Up in the Air. Ryan Bingham (George Clooney) a lui aussi un objectif. Atteindre 10 millions de milles de récompense en points de fidélité à des lignes aériennes. Il a trouvé une job ingrate qui sert son but, licencier des travailleurs partout aux États-Unis. Juste avant que Jason Reitman ne commence à tourner le film, la crise a éclaté. Il a donc modifié le scénario pour que son psychopathe soit confronté à la détresse sociale. Le film a pris un autre sens, il prend en compte l’aspect humain des congédiements. N’empêche, Ryan a développé tous les traits du psychopathe. Il est complètement dépersonnalisé, sa maison est vide de souvenirs, de photos ou de traits personnels, son habillement ne reflète rien sinon sa vie de pousse-crayon, son langage ne comporte aucune référence  émotionnelle. Son truc, c’est d’arriver à convaincre les gens qu’il congédie qu’il leur fait un cadeau et leur ouvre des portes. Son tic de psychopathe, c’est d’avoir développé un langage par lequel il arrive à se persuader de poser un geste généreux, alors qu’il fait précisément le contraire

La manipulatrice

It’s a free world. C’est peut-être parce qu’Angie est mère qu’on ne la classe pas tout de suite parmi les autres psychopathes. Techniquement, elle fait comme nous tous : après la perte de son emploi dans une agence de recrutement, elle se réinvente en s’ajustant à la sauvagerie du système néolibéral. Le problème, c’est qu’elle y adhère complètement en balayant la légalité du revers de la main sous prétexte que le système ne lui a pas fait de cadeau. À partir de là, elle monte son agence de recrutement, ce qui consiste à embaucher des légions de sans-papiers en se prenant une grosse commission et à acheminer ces esclaves vers des usines qui les exploitent. Son tic de psychopathe, c’est d’évoquer son propre droit au bonheur en arrachant le pain de la bouche des êtres les plus vulnérables de la société.
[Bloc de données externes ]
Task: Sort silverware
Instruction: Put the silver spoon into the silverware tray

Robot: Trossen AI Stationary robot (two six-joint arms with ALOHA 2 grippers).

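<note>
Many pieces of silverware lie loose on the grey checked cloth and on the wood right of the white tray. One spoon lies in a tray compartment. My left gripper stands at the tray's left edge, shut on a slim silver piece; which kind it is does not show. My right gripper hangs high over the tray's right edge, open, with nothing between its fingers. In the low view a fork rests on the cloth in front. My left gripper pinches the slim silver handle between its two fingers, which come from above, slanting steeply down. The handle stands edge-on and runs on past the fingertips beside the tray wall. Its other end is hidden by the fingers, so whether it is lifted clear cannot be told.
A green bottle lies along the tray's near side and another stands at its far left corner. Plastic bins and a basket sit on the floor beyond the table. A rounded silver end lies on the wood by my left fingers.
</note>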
Voilà ce que j’ai vu de plus véridique sur le monde dans lequel nous vivons. Et malheureusement, tous les psychopathes n’ont pas la contenance de ceux que Paul Thomas Anderson, Jason Reitman et Ken Loach nous ont tricotés. Il y en a de plus ternes qui fonctionnent encore mieux. Le monde dans lequel nous évoluons est devenu le terrain de jeu de ces personnages à la carapace épaisse qui mettent leur talent au service de la tyrannie. La seule source de consolation pour le crabe à carapace molle que je suis, c’est d’aller entendre au cinéma ce que le réel n’offre pas : une histoire dans laquelle la misère sociale a une raison et une explication.